To check progress, visit this URL: https://ml.azure.com/runs/ed52cfac-1b85-42ea-8ebe-2f90de21be...
Clicking on the URL will take you to the AzureML web page, where you can inspect the metrics that the run has written so far.
There are a few points that you should note:
Experiments: Each run in AzureML is associated with an experiment. When executed in an AzureML run,
the AzureMLLogger
will know which experiment to write to. Outside AzureML, on your VM, the logger will default to
using an experiment called azureml-logger
. This means that runs inside and outside AzureML end up in different
experiments.
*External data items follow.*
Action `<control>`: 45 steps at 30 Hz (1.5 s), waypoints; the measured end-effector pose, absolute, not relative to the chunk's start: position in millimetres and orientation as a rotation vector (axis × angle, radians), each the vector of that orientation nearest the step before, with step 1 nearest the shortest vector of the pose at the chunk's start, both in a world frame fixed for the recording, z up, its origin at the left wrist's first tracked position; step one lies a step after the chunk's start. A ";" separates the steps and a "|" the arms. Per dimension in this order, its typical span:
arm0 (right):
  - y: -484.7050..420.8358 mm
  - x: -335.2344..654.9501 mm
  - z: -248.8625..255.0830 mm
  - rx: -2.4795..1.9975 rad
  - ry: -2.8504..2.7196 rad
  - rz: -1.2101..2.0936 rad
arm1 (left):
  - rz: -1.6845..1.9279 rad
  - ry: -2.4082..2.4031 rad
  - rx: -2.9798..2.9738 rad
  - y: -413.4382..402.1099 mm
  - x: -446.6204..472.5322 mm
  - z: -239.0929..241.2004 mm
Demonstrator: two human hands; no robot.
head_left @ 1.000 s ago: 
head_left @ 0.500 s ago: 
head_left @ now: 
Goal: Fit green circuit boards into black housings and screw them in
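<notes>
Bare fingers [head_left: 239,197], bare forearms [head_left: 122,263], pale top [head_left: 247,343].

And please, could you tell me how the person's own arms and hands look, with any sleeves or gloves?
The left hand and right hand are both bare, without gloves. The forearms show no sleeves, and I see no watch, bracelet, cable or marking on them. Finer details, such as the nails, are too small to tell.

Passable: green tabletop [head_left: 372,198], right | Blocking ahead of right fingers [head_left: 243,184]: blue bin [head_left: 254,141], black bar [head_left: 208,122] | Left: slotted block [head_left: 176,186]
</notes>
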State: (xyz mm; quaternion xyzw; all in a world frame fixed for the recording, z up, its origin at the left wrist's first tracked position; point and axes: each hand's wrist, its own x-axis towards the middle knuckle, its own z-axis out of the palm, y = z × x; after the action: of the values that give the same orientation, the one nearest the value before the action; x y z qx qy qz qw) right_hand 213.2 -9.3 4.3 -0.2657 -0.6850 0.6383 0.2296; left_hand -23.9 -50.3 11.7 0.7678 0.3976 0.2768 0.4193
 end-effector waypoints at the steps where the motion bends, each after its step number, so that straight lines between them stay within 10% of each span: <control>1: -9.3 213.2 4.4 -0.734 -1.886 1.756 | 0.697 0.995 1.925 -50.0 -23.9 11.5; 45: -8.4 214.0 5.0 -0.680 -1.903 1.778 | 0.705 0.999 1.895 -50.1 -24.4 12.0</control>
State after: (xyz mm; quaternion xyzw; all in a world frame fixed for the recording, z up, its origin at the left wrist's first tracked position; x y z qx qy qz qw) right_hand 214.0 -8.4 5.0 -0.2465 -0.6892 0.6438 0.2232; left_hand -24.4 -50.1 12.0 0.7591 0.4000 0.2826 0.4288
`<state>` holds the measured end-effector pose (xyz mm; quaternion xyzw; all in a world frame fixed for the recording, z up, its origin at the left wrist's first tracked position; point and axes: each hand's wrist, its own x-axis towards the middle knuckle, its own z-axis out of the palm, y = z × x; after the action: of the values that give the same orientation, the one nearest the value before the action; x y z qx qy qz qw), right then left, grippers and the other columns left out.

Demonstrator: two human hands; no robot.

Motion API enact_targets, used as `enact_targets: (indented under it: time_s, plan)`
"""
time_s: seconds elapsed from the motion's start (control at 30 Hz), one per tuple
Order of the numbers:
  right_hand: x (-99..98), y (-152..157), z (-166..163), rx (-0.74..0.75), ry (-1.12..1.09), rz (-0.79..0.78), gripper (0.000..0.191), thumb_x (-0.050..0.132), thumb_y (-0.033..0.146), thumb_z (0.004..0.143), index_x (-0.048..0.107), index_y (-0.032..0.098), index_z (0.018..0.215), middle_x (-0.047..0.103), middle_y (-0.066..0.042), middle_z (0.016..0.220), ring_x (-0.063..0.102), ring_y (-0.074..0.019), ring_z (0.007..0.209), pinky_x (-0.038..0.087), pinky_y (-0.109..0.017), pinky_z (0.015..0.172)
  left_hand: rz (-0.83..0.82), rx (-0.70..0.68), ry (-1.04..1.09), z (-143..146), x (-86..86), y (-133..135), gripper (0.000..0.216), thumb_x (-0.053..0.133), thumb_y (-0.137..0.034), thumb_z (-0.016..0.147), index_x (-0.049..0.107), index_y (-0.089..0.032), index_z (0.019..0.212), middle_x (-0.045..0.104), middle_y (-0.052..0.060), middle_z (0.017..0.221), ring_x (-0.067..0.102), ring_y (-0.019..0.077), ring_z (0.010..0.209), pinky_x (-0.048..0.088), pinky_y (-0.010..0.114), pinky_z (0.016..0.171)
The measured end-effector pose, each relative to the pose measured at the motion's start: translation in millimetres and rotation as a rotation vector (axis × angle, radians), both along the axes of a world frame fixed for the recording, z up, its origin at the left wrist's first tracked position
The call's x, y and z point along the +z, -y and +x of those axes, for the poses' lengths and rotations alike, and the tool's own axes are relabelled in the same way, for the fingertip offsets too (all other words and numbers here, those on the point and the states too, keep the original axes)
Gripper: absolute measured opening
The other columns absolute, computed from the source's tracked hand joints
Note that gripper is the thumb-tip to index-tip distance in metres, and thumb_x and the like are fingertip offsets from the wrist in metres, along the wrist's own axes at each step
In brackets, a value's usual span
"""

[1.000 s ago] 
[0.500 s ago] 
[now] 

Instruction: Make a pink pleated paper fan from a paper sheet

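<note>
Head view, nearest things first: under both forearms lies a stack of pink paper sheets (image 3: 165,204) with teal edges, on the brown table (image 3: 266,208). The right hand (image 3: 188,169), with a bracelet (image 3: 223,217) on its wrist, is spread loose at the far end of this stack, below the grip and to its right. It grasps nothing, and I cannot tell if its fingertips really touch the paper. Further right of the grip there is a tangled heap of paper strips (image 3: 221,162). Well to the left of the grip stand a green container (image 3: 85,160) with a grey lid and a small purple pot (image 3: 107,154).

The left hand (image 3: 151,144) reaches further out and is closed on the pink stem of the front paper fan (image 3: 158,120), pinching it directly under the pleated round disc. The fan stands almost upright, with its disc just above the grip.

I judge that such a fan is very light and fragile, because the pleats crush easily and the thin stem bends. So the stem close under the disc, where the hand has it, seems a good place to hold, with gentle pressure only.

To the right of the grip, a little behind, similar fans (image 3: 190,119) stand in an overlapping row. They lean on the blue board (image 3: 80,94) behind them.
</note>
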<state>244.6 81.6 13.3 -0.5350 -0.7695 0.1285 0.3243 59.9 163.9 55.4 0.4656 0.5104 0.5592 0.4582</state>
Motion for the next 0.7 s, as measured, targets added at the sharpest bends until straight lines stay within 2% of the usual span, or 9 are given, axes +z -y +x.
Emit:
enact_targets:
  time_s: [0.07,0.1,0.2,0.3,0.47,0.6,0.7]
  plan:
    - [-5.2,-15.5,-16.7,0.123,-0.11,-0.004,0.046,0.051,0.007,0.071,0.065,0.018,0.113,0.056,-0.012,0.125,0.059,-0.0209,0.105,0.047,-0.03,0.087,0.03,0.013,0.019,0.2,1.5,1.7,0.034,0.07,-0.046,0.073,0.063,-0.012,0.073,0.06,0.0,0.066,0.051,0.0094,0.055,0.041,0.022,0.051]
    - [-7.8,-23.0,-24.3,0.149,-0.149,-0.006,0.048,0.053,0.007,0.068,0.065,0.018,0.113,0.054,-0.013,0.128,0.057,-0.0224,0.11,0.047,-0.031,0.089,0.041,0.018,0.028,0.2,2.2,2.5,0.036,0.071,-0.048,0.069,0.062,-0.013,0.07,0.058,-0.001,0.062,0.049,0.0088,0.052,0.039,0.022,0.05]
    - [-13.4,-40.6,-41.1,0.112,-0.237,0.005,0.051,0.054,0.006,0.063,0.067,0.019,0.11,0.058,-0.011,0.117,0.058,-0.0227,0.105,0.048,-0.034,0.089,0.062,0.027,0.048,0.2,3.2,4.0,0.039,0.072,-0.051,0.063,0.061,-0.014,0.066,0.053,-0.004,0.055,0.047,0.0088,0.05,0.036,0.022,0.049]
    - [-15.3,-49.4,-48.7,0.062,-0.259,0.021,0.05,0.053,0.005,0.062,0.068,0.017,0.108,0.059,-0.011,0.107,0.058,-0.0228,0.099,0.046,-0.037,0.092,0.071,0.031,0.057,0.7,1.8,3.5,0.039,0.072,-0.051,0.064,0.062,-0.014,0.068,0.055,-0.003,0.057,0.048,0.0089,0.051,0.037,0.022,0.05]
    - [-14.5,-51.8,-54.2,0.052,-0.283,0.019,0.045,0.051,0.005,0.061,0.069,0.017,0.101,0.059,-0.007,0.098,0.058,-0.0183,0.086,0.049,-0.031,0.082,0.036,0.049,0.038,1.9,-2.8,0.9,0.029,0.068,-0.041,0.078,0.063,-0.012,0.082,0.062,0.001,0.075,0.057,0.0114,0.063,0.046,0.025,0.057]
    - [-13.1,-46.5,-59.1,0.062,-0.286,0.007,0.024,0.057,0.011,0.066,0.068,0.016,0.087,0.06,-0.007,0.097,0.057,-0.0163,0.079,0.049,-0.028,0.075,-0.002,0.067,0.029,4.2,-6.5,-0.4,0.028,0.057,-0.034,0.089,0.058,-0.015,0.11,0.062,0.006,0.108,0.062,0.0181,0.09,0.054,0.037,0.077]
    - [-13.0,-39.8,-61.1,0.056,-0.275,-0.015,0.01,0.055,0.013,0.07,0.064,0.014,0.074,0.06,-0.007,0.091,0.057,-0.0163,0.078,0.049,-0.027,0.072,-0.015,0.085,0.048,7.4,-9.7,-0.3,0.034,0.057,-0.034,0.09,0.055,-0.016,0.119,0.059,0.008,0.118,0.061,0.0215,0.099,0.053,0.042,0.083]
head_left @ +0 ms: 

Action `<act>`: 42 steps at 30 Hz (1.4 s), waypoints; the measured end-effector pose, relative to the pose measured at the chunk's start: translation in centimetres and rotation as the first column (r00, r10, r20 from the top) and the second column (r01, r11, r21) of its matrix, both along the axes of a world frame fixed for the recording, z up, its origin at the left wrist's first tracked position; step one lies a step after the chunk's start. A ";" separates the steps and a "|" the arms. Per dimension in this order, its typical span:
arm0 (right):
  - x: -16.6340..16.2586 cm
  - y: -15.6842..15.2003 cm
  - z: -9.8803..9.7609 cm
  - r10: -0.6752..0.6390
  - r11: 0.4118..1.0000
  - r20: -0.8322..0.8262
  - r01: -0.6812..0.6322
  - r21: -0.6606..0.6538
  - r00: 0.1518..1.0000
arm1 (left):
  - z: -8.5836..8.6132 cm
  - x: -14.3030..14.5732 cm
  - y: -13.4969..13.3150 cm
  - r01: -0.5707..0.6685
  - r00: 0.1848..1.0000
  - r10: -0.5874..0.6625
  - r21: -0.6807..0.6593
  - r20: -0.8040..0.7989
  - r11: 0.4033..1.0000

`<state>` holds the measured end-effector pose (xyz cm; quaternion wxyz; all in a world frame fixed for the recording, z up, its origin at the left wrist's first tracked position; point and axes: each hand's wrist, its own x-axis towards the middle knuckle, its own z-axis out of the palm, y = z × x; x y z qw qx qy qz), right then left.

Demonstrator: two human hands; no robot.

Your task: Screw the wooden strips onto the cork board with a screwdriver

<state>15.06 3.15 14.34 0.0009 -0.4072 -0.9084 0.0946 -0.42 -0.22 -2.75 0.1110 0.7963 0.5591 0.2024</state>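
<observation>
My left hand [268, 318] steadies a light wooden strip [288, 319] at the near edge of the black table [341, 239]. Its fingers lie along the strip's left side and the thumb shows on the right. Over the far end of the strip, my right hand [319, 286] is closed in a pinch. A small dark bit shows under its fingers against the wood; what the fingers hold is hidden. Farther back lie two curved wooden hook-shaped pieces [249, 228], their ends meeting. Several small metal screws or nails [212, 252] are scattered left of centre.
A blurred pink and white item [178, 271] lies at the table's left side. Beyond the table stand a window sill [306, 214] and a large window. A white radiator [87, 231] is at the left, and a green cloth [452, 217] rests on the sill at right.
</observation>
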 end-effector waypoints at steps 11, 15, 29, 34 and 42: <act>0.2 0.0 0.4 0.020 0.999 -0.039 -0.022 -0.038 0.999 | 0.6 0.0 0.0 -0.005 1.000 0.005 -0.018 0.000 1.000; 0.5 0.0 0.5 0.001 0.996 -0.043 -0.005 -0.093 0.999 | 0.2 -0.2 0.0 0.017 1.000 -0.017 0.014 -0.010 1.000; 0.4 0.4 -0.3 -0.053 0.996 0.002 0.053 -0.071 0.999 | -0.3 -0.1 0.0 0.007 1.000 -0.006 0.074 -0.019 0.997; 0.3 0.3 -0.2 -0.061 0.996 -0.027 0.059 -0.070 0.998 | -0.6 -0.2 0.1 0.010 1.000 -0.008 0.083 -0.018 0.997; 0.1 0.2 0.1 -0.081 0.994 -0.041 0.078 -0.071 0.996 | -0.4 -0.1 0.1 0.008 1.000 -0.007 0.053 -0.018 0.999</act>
You can customize this like in the following code snippet, so that the submitted runs and the runs outside
AzureML end up in the same experiment:
from health_azure import submit_to_azure_if_needed
from health_ml.utils import AzureMLLogger
from pytorch_lightning import Trainer
experiment_name = "my_new_architecture"
submit_to_azure_if_needed(compute_cluster_name="nd24",
experiment_name=experiment_name)
azureml_logger = AzureMLLogger(enable_logging_outside_azure_ml=True, experiment_name=experiment_name)
trainer = Trainer(logger=[azureml_logger])
Snapshots: The run that you are about the create can follow the usual pattern of AzureML runs, and can create a full
snapshot of all code that was used in the experiment. This will greatly improve reproducibility of your experiments. By
default, this behaviour is turned off, though. You can provide an additional argument to the logger, like
AzureMLLogger(snapshot_directory='/users/me/code/trainer')
to include the given folder in the snapshot. In addition,
you can place a file called .amlignore
to exclude previous results, or large checkpoint files, from being included in
the snapshot
(see here for details)
Making logging consistent when training with PyTorch Lightning
A common problem of training scripts is that the calls to the logging methods tend to run out of sync. The .log
method
of a LightningModule
has a lot of arguments, some of which need to be set correctly when running on multiple GPUs.
To simplify that, there is a function log_on_epoch
that turns synchronization across nodes on/off depending on the
number of GPUs, and always forces the metrics to be logged upon epoch completion. Use as follows:
from health_ml.utils import log_on_epoch
from pytorch_lightning import LightningModule
class MyModule(LightningModule):
def training_step(self, *args, **kwargs):
...
loss = my_loss(y_pred, y)
log_on_epoch(self, loss)
return loss
Logging learning rates
Logging learning rates is important for monitoring training, but again this can add overhead. To log learning rates easily and consistently, we suggest either of two options:
Add a
LearningRateMonitor
callback to your trainer, as described hereUse the
hi-ml
functionlog_learning_rate
The log_learning_rate
function can be used at any point the training code, like this:
from health_ml.utils import log_learning_rate
from pytorch_lightning import LightningModule
class MyModule(LightningModule):
def training_step(self, *args, **kwargs):
...
log_learning_rate(self, "learning_rate")
loss = my_loss(y_pred, y)
return loss
log_learning_rate
will log values from all learning rate schedulers, and all learning rates if a scheduler returns
multiple values. In this example, the logged metric will be learning_rate
if there is a single scheduler that outputs
a single LR, or learning_rate/1/0
to indicate the value coming from scheduler index 1, value index 0.